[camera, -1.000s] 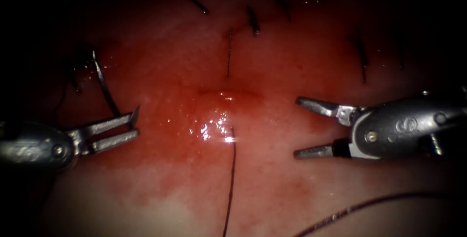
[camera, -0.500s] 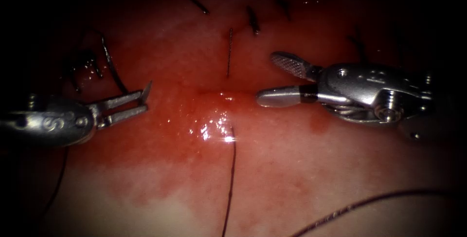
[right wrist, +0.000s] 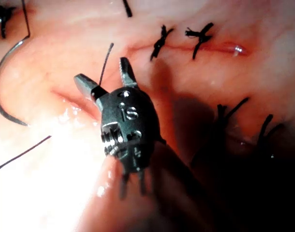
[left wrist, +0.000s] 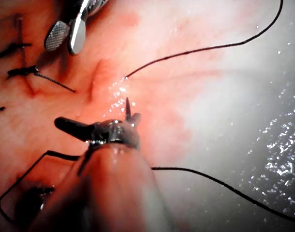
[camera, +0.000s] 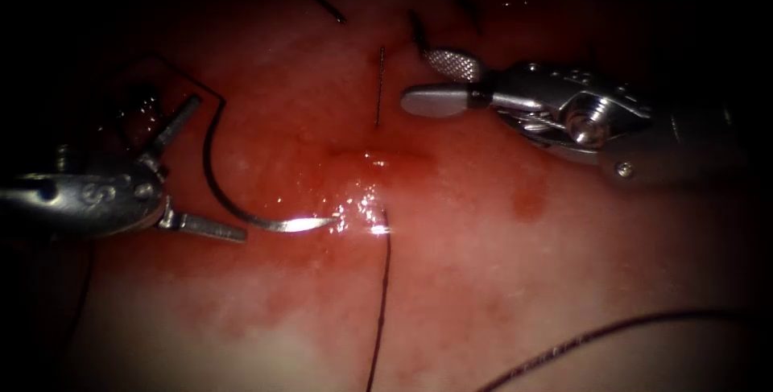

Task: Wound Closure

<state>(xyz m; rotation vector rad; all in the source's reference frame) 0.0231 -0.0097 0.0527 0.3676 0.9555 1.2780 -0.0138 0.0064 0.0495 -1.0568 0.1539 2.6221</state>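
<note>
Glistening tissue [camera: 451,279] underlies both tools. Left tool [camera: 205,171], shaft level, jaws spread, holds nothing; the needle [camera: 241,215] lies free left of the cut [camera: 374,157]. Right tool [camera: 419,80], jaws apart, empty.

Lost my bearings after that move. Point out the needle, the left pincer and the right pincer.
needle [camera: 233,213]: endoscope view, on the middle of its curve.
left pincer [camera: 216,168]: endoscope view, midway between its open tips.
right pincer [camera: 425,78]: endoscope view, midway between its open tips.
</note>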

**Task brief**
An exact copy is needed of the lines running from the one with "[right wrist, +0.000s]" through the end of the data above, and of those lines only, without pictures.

**Exercise answer**
[right wrist, +0.000s] 
[left wrist, +0.000s] 
[camera, +0.000s] 

Task: Wound Closure

<state>(xyz m; rotation vector rad; all in the source's reference frame) 0.0231 -0.0097 0.0527 0.3676 0.9555 1.2780 -0.0138 0.0064 0.0495 -1.0568 0.1539 2.6221</state>
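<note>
Glistening tissue [camera: 451,279] underlies both tools. Left tool [camera: 205,171], shaft level, jaws spread, holds nothing; the needle [camera: 241,215] lies free left of the cut [camera: 374,157]. Right tool [camera: 419,80], jaws apart, empty.

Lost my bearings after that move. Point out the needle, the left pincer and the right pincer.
needle [camera: 233,213]: endoscope view, on the middle of its curve.
left pincer [camera: 216,168]: endoscope view, midway between its open tips.
right pincer [camera: 425,78]: endoscope view, midway between its open tips.
</note>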

There is nothing more to this exercise.